Moreover, it does not appear that plaintiff has been unfairly prejudiced by defendant’s failure previously to identify the basis of any affirmative defense. Plaintiffs deposition reveals that plaintiff previously has been questioned at length about the existence of and operation of the Air Force’s seniority and merit systems and that plaintiff previously has acknowledged that he knows that such systems are affirmative defenses under the Equal Pay Act. See Deposition of Neal T. Hauschild, Oct. 22, 2001, at 91-92. Plaintiff elsewhere acknowledges that during discovery, he “in good faith, attempted to obtain the deposition and any other evidence pertaining to the affirmative defenses from Defendant.” Pl.’s Motion in Limine filed July 8, 2002, at 9. Plaintiffs exclamation of surprise is not germane to the issue of the raising of the defenses, but to plaintiffs subjective assessment of whether the defenses have merit. Furthermore, prior to the filing of his motion in limine, plaintiff thoroughly and aptly responded to defendant’s motion for summary judgment on its affirmative defenses with both counter-facts and legal arguments. In these circumstances plaintiff cannot marshal a showing of unfair prejudice based on defendant’s failure to label its defenses as affirmative defenses in its answer rather than to have presented them as a general denial of plaintiffs allegation that no such defenses exist. Cf. Al-Kurdi, 25 Cl.Ct. at 604 (no prejudice shown when plaintiff adequately argued against affirmative defense raised for first time in defendant’s motion for summary judgment).
ii) RCFC 37(c)
RCFC 37(c) mandates that “[a] party that without substantial justification fails to disclose information required by RCFC 26(a) or 26(e)(1), or to amend a prior response to discovery as required by RCFC 26(e)(2), is not, unless such failure is harmless, permitted to use as evidence at a trial, at a hearing, or on a motion any witness or information not so disclosed.” Plaintiffs interrogatories asked defendant to “[d]escribe in detail the standardized civilian personnel procedures for position upgrades and promotions. Furnish applicable Operating Instructions in use by civilian personnel for this purpose from May 1997 through June 2000.” Def.’s Responses to PL’s First Set of Interrogatories and Request for Production of Documents, Oct. 15, 2001, at 3. He also requested any and all documents upon which defendant would rely to establish and prove any defense. According to plaintiff, defendant to date has produced no documents pertaining to a seniority, merit system, or other defense. He thus moves under RCFC 37(c), because defendant’s dispositive motion is predicated on the declarations of Kurt G. Masser, Air *141Force Position Classification Specialist, and David E. Crawford, Air Force Human Resources Specialist, individuals not disclosed to plaintiff in accordance with RCFC 26(a)(1)(A). He charges that defendant also relies on undisclosed copies of policies, procedures, operating instructions, affidavits, reports, and the like, pertaining to affirmative defenses in violation of RCFC 26(a)(1)(B). Finally, plaintiff charges that defendant violated RCFC 26(e)(2) because it did not seek to amend its interrogatory responses to reflect this evidence.

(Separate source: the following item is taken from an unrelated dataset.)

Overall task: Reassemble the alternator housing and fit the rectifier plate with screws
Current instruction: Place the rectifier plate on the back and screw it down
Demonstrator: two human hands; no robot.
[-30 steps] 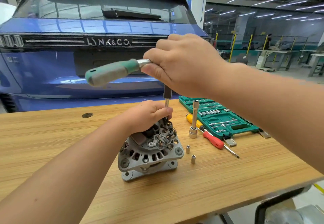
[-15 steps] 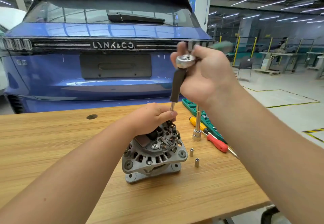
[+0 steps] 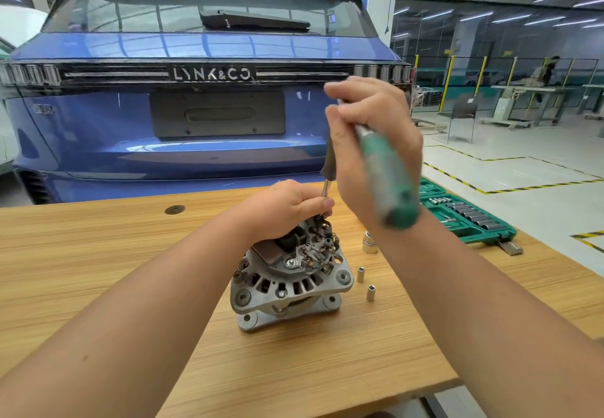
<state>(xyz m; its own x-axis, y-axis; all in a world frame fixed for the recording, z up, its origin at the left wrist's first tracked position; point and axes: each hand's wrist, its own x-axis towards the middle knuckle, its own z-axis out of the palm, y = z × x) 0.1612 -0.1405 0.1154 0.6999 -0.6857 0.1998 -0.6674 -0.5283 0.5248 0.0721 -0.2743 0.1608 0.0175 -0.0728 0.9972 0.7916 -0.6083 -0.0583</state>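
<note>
Sockets [image 3: 365, 282] stand beside alternator [image 3: 287, 283]; right forearm [image 3: 474, 287] hides toolcase [image 3: 470, 218].

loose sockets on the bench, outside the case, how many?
3. Two small sockets stand right of the alternator: one, one nearer the camera. A larger one stands behind them, partly hidden by the right forearm, which may hide more.

Surface [image 3: 98, 270]: light wood-grain laminate, matt, fine streaky pattern. Alternator [image 3: 287, 287] near its middle: cast metal housing, dull grey, slightly rough; rectifier plate [image 3: 318, 247] on top is dark plastic with bare copper bits. Ratchet [image 3: 387, 172]: green rubbery-looking grip, blurred, with a dark extension and bright steel shaft. Sockets [image 3: 365, 283] beside the alternator: polished chrome. Socket case [image 3: 470, 221] at the surface's right edge: green moulded plastic, semi-gloss. Car [image 3: 196, 143] behind: glossy blue paint.
</note>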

The court is somewhat at a loss. Plaintiff fails to identify those particular documents upon which defendant relies, but to which he was not afforded copies. Moreover, defendant’s motion is predicated principally on the seniority and merit system codified at 5 C.F.R. § 300.604(a) (2002), which states that Air Force employees are eligible for promotion after working 52 weeks and assuming additional duties. Although plaintiff did not cite to the regulation, this policy was advanced in plaintiffs complaint. Defendant provided a lengthy answer to plaintiffs interrogatory calling for a detailed description of the standardized civilian personnel procedures for position upgrades and promotions. Although that interrogatory also asked for “Operating Instructions” that plaintiff asserts never were provided, defendant does not rely on a document entitled “Operating Instructions” in its motion. Regarding the other documents attached to defendant’s motion, it is apparent that the contents of some of these documents were made available and/or published during plaintiffs earlier administrative proceeding. Plaintiff offers the court no basis to ascertain which documents defendant allegedly was not substantially justified in failing to produce at an earlier date.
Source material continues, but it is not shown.